Forest Fires Put Carbon Credits At Risk
Forest owners face multi-million dollar carbon credit loss risk from fires
A forest fire burning near Dunedin is highlighting the risk of natural disasters to carbon which run into millions of dollars, Carbon News reports this morning.
Wenita Forest Products, which owns the 700ha of forest which has been burning most of the week, has registered under the Emissions Trading Scheme, but has not yet claimed credits.
If it had, it would be liable for the carbon lost in the fire, according to Carbon News, the country’s specialist news service on the carbon markets..
Under the ETS, the destruction of trees through natural disaster is treated in the same way as harvesting – making the forest owner liable for the loss of carbon.
That means that in the case of fire or wind damage, the forest owner would have to surrender as many credits as it had received for the forest lost.
If, for example, a company had been receiving credits on 700ha of forest for 20 years it could be liable for some 500,000 tonnes of carbon – worth $10 million at a carbon price of $20 a tonne.

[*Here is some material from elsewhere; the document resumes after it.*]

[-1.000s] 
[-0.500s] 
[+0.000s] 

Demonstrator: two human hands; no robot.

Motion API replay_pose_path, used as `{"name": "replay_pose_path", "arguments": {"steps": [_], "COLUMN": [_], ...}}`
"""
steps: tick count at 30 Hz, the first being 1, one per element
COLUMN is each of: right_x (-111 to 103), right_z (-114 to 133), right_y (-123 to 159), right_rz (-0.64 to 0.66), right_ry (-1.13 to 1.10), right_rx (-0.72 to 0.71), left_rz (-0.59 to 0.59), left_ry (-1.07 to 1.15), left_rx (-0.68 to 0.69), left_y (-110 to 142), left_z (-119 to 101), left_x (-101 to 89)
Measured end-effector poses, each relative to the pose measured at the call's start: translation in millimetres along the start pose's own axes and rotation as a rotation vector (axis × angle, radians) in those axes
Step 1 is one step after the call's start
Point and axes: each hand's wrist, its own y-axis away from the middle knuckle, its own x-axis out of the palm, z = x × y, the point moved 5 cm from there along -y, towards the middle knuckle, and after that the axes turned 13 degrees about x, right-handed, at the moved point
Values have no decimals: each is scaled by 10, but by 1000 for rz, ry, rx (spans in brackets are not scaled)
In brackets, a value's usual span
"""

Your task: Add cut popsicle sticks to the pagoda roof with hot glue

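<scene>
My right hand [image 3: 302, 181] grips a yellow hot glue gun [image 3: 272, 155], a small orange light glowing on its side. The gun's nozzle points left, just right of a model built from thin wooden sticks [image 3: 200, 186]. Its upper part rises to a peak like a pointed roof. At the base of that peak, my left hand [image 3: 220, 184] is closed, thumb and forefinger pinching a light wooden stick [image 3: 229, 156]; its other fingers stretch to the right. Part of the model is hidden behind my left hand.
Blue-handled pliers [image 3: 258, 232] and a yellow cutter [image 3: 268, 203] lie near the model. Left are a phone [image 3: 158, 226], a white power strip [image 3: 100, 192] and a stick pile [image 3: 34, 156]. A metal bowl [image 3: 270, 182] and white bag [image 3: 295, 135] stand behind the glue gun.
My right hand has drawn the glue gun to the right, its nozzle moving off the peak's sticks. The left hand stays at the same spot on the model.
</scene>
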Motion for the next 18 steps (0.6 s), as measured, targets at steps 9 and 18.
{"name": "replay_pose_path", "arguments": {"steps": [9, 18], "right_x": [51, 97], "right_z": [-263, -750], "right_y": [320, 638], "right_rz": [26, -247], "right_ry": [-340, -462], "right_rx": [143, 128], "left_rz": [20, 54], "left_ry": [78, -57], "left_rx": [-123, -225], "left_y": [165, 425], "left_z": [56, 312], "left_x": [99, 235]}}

Carbon News says the issue of how to protect forest owners from the cost of carbon loss through natural disaster is now being investigated.
In a paper commissioned by the Ministry of Agriculture and Forestry, Chandler Fraser Keating, EcoSecurities and Simpson Grierson propose creating pool system to cover the risk.
The report says that 40,000ha of exotic plantations have been lost to fire since 1940 – an average of 570ha a year, or 0.12 per cent of the national estate a year, while 80,000ha of forest (1155ha or 0.18 per cent a year) has been lost to wind damage since 1945.
“The results of our study suggest that there are many things that a pool can do to help mitigate Kyoto foresters’ technical and market risk, including creating market information and economic signals in regard to replanting, afforestation, delay of harvest, physical swap contracts, and price hedging,” the report says.
“The economics of these solutions are compelling, though in general will require adoption of dual-market perspective as plantation foresters move their economic perspective closer to those of permanent foresters.”